Instinct (2010)
Page 35
‘I’ve got a rogue hawk approx one K from target, please advise, over.’
‘We see it, Candyman. Hold fire until instructed otherwise.’
The bomb was heading straight for the Spartan. Madison could see it coming but didn’t have enough lift to bank out of the way.
He was yanking the control stick back and right as hard as he could, sending the plane into a steep climb. The elevators on the tail were fully tilted, and the pedal was pushed into the floor.
They were a hundred yards apart now, and closing at a thousand miles an hour.
The plane kept banking and climbing.
The bomb kept burning through the air.
At the moment of impact the Spartan lifted another inch. As it rose, the bomb’s tail fins scored the back wheel of the plane, puncturing the tyre, then passing on.
Everyone felt it: a wavy bump that flicked the tail out again, sending the plane upwards at a perilous angle.
‘I can’t … fucking hold … it,’ grunted Madison, gripping the control stick like he was on a rollercoaster.
Behind them, 400 kilotons of bomb plunged through Bishop’s spine and into the doors of the white building.
The explosion was instantaneous. Thousands of tons of earth flew upwards as if wrenched by a giant earthquake. The jungle, clearing and runway seemed to jump in the air as the violent shockwave whipped through them.

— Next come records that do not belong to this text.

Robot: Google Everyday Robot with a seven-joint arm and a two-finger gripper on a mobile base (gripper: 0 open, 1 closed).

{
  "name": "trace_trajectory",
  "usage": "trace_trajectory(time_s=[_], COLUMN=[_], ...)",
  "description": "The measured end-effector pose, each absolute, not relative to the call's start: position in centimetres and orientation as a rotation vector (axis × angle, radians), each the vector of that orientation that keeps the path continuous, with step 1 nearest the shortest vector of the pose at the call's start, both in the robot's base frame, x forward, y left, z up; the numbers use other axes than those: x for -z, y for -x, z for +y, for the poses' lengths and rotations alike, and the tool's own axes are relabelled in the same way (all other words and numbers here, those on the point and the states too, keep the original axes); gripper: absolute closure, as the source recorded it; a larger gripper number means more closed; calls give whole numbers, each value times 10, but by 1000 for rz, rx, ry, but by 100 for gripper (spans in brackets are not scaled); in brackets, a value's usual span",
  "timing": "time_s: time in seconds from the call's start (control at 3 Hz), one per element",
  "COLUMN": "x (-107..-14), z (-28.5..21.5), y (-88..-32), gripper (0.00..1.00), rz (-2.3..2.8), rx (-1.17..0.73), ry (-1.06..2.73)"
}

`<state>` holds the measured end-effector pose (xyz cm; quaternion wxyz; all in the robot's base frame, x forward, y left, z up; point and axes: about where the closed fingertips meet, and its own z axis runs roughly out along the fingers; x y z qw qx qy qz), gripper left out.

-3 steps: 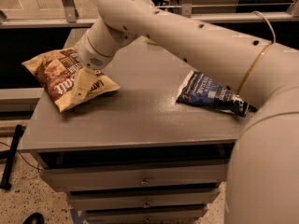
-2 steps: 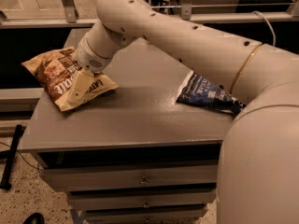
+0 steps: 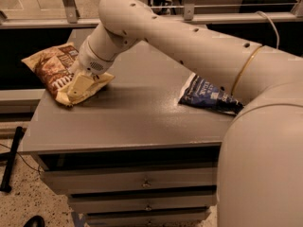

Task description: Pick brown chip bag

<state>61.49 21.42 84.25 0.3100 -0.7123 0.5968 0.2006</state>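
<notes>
The brown chip bag [image 3: 49, 69] lies crinkled on the back left part of the grey cabinet top [image 3: 137, 108], with white lettering on its brown face and a pale-yellow lower end. My gripper [image 3: 77, 88] reaches down from the long white arm [image 3: 189, 37] and rests on the bag's near, pale-yellow end, covering part of it. The bag lies flat on the surface.
A dark navy-blue chip bag [image 3: 208, 94] lies on the right side of the top, partly behind my arm's body. The cabinet has drawers [image 3: 142, 182] below its front edge. A rail and dark opening run behind the cabinet. A black pole [image 3: 12, 160] leans at the lower left.
My gripper has shifted a little to the left and lower onto the near end of the brown chip bag. The bag has stayed on the surface.
</notes>
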Motion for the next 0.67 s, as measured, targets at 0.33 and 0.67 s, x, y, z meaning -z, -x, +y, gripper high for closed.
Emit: trace_trajectory(time_s=[0.33,0.67], x=[-851,-886], z=[210,196], y=[-617,-623], gripper=[87,100], rz=[1574,1532], rx=[-526,-515], ry=[1849,1764])
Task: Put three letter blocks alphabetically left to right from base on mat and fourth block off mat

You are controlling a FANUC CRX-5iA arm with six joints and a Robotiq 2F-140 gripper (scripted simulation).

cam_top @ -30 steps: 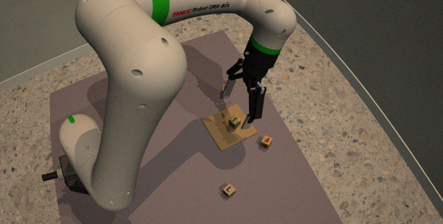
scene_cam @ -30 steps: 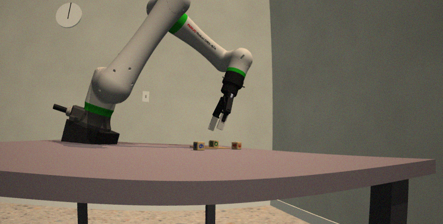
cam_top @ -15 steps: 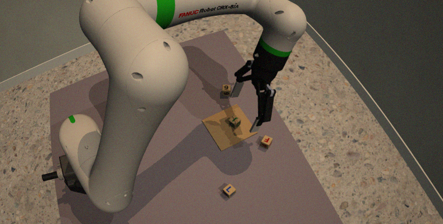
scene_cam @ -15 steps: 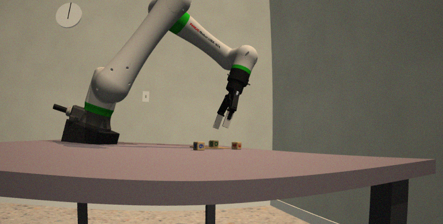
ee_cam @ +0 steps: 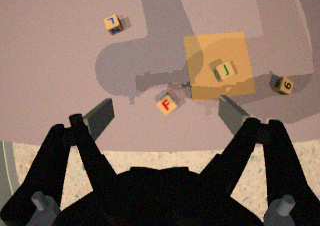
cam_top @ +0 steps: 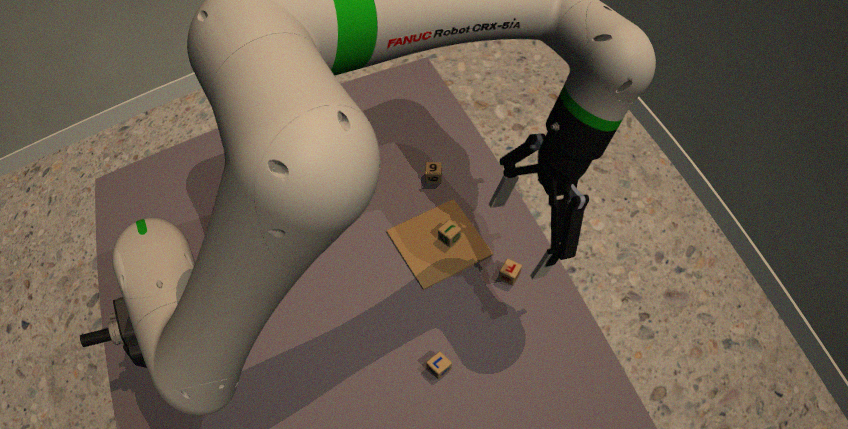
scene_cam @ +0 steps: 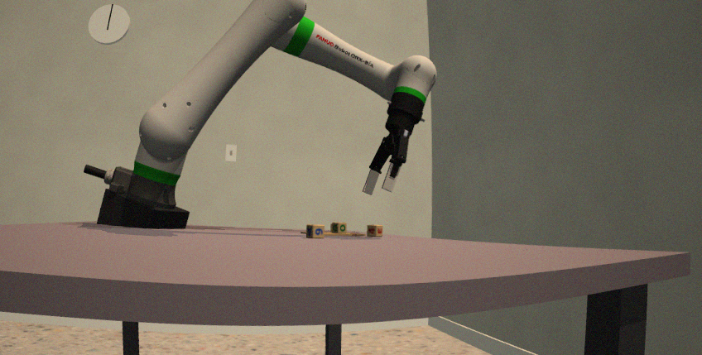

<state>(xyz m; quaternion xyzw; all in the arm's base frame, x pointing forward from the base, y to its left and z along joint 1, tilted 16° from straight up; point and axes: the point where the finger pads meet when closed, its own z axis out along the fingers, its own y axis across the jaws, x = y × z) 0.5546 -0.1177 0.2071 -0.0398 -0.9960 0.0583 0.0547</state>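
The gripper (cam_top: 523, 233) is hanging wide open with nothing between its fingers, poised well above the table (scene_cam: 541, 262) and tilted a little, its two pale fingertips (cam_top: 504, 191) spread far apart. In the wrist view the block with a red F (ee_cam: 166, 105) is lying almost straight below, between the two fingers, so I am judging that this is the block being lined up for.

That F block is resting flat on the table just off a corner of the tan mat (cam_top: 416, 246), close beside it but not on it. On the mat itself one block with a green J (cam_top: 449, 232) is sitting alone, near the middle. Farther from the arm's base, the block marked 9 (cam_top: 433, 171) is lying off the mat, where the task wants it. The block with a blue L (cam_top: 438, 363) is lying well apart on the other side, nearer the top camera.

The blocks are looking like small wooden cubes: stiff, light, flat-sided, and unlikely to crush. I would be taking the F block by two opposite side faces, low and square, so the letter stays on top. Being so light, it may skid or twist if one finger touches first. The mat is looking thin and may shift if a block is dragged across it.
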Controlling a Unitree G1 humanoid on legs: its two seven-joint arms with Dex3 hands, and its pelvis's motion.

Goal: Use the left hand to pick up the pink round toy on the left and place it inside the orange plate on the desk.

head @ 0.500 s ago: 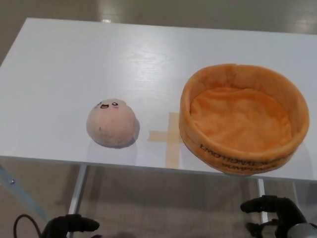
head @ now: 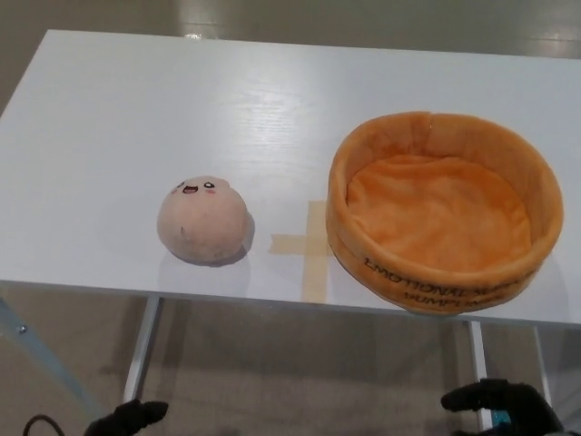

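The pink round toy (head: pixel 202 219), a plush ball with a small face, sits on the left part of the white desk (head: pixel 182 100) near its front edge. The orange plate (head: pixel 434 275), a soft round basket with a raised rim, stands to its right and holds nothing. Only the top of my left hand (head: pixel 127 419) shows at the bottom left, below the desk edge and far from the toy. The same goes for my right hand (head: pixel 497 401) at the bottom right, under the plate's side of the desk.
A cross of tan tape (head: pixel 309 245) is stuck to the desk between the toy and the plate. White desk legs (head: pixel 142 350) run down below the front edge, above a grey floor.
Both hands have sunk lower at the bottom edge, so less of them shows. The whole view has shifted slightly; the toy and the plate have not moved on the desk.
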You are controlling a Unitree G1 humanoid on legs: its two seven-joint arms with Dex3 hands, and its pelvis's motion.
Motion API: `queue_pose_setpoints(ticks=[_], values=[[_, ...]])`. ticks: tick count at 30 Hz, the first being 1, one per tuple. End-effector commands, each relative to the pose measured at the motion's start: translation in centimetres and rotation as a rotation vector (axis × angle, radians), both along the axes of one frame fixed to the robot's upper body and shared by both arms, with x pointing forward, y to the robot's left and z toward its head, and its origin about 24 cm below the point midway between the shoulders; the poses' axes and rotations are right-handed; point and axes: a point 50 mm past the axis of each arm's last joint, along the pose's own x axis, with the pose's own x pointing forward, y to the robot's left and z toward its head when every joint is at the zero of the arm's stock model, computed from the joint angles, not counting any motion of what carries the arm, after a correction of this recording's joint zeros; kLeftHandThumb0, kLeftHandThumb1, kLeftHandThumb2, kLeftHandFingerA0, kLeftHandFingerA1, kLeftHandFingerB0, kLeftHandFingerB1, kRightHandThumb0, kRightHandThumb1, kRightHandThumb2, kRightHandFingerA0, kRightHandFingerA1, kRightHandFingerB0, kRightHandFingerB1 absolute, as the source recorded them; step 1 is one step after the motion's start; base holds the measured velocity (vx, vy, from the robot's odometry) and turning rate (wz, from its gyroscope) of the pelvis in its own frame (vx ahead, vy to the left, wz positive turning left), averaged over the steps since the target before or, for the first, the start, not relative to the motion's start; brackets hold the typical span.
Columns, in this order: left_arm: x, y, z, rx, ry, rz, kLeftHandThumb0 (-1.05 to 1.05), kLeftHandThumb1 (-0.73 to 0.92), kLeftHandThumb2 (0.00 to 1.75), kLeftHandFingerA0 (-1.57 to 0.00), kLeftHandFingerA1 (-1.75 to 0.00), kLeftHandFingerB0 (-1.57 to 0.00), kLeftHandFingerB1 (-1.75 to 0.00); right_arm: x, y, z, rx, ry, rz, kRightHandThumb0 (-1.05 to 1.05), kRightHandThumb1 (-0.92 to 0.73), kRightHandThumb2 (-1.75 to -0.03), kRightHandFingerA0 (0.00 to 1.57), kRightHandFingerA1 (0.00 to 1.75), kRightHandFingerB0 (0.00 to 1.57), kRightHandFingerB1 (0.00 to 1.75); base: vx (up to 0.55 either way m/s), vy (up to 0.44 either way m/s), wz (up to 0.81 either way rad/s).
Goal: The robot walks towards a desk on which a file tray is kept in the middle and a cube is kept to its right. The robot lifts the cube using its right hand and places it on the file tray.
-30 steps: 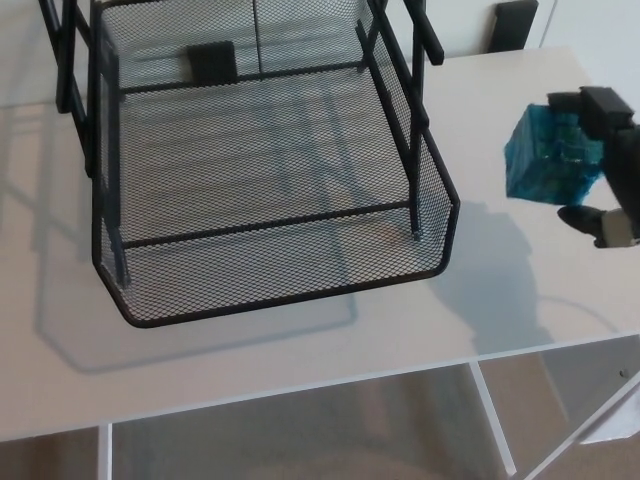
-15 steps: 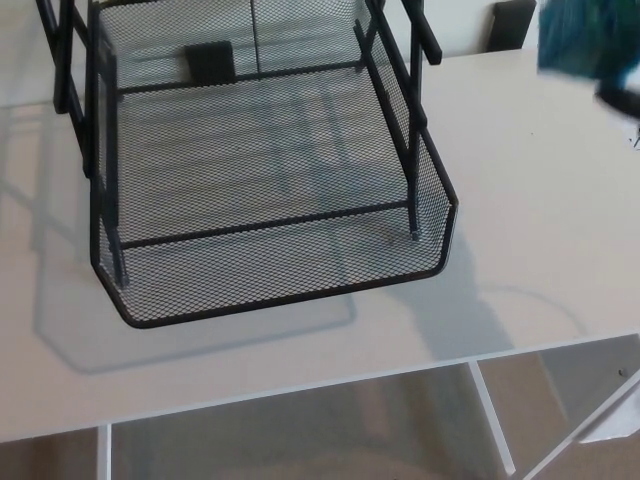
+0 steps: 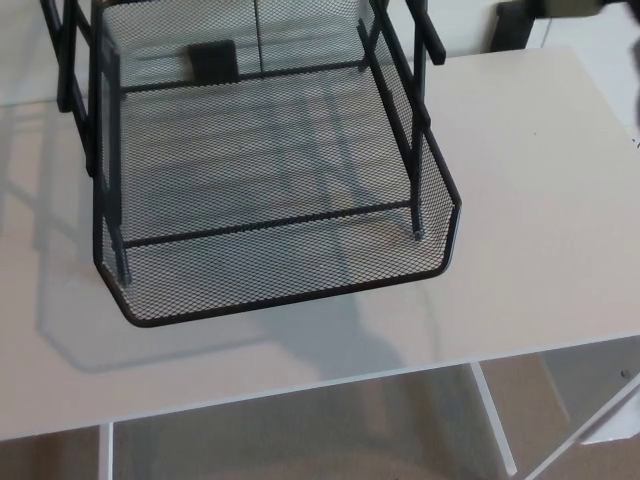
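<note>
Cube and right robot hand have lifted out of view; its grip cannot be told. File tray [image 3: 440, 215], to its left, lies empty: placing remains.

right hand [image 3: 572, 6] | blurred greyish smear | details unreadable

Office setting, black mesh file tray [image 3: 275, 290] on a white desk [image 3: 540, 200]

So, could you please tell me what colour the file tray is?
The file tray is black: fine wire mesh on a black frame, seen in the head view.
</note>
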Motion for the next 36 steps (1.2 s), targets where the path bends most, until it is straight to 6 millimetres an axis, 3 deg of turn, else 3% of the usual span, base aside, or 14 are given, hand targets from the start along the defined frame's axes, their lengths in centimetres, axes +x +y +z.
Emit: queue_pose_setpoints(ticks=[1,3,12,14,20,21,22,26,27,28,30,33,35,36], values=[[0.3,0.2,0.1,0.029,0.004,-0.032,-0.69,0.66,1.02,-0.44,-0.63,-0.29,-0.53,0.9,4.9,-2.8,-0.412,0.419,0.083,-0.31,-0.62,-0.58,0.82,1.57,0.89,0.73,0.0,0.0,0.0],[0.3,0.2,0.2,0.026,0.004,-0.038,-0.68,0.84,0.65,-0.48,-0.55,-0.34,-0.4,1.1,5.5,-4.4,-0.452,0.435,0.086,-0.35,-0.61,-0.58,0.86,1.58,0.91,0.66,0.0,0.0,0.0],[1.1,0.0,0.0,0.014,-0.01,-0.05,-0.7,0.85,0.65,-0.5,-0.53,-0.34,-0.4,2.4,6.6,-10.9,-0.718,0.739,0.104,-0.33,-0.63,-0.63,0.78,1.54,0.86,0.75,0.0,0.0,0.0],[1.2,0.0,-0.1,0.022,0.003,-0.054,-0.69,0.85,0.65,-0.5,-0.53,-0.34,-0.4,2.2,6.9,-12.3,-0.773,0.734,0.095,-0.44,-0.45,-0.86,0.95,1.24,0.85,0.78,0.0,0.0,0.0],[0.8,-0.1,0.0,0.005,-0.005,-0.063,-0.69,0.85,0.65,-0.48,-0.54,-0.34,-0.41,1.1,7.8,-15.5,-0.863,0.737,0.12,-0.26,-0.7,-0.64,0.81,1.66,0.8,1.05,0.0,0.0,0.0],[0.9,0.0,0.2,0.006,-0.017,-0.069,-0.69,0.66,1.03,-0.43,-0.64,-0.29,-0.54,1.2,7.9,-15.6,-0.86,0.728,0.124,-0.23,-0.68,-0.71,0.83,1.64,0.82,1.03,0.0,0.0,0.0],[1.0,0.0,0.2,0.005,-0.017,-0.078,-0.69,0.86,0.65,-0.47,-0.56,-0.32,-0.41,1.0,8.1,-15.8,-0.855,0.71,0.125,-0.28,-0.67,-0.65,0.86,1.66,0.84,0.97,0.0,0.0,0.0],[1.1,0.0,0.0,0.013,-0.003,-0.052,-0.67,0.86,0.65,-0.48,-0.51,-0.33,-0.39,1.2,8.7,-16.0,-0.862,0.748,0.114,-0.33,-0.69,-0.62,0.74,1.65,0.77,0.85,0.0,0.0,0.0],[1.1,0.0,0.0,0.014,-0.003,-0.051,-0.67,0.85,0.65,-0.48,-0.51,-0.34,-0.39,1.3,8.8,-16.2,-0.869,0.742,0.11,-0.39,-0.48,-0.9,1.04,1.3,0.79,0.87,0.0,0.0,0.0],[1.1,0.0,0.0,0.014,-0.005,-0.05,-0.67,0.85,0.65,-0.48,-0.51,-0.33,-0.39,1.4,8.9,-16.5,-0.883,0.732,0.101,-0.33,-0.69,-0.6,0.75,1.69,0.8,0.8,0.0,0.0,0.0],[0.8,-0.2,-0.2,0.012,0.004,-0.036,-0.68,0.85,0.65,-0.47,-0.52,-0.34,-0.39,1.3,8.8,-16.9,-0.875,0.744,0.096,-0.33,-0.68,-0.62,0.75,1.65,0.79,0.72,0.0,0.0,0.0],[0.8,-0.1,-0.1,0.01,0.001,-0.058,-0.67,0.85,0.65,-0.45,-0.54,-0.33,-0.4,1.4,8.8,-16.7,-0.857,0.74,0.087,-0.32,-0.67,-0.62,0.7,1.38,0.29,0.37,0.0,0.0,0.0],[0.9,-0.1,0.1,0.01,-0.007,-0.066,-0.67,0.85,0.65,-0.45,-0.54,-0.33,-0.4,1.6,8.8,-16.2,-0.851,0.72,0.073,-0.32,-0.67,-0.62,0.7,1.38,0.29,0.37,0.0,0.0,0.0],[0.9,-0.1,0.1,-0.001,-0.018,-0.049,-0.67,0.84,0.65,-0.45,-0.55,-0.33,-0.41,1.7,8.8,-15.4,-0.855,0.692,0.032,-0.5,-0.54,-0.73,0.11,0.51,0.06,0.34,0.0,0.0,0.0]])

The Spartan, still yawing perilously to the left, took another hit of pressure. The explosion of dirt flew up around it, rattling the tail and sending a plume of dust around the back windows. The plane lurched again, throwing Susan and Mike out of their seats.
‘Hold on … everybody!’ grunted Madison.
It was his will against the force of the nuclear explosion. The Spartan was gaining distance, but it was heading into a flat spin that could easily send it diving back into the jungle.
Laura and Andrew gripped their seats as cargo crashed and flipped around them. George took a fierce knock to the head from a flying toolkit, drawing a trickle of blood from his temple.
The roar of the engine was so loud it invaded their ears like a white-hot sledgehammer, driving out the ability to think, but expanding the fear.
‘AAAAARRRRGGGGGHHHHHHH!’ screamed Madison.
With that scream, the plane seemed to reach a peak. Surrounded by dust and pointing upwards at sixty degrees with a noise of tortured metal, it dropped ever so slightly.
The sound calmed a little and they began to escape the dirt.
Blood returned to white knuckles, and teeth that were clamped tight slowly loosened and separated.
They could hear Madison breathing hard, but slower.
‘OK, everybody. I think we’re going to make it.’
The F-35 banked round over MEROS. Flying directly back over his approach route, Captain Fox watched a little pocket of Venezuelan jungle transform from verdant foliage to a blinding flash of brilliant white in the blink of an eye.
‘Candyman to base, the toad is in the hole, repeat, the toad is in the hole, over.’
‘Base to Candyman, we copy. Return to base immediately.’
‘Roger that, base. I still have the rogue hawk in my sights. Should I engage, over?’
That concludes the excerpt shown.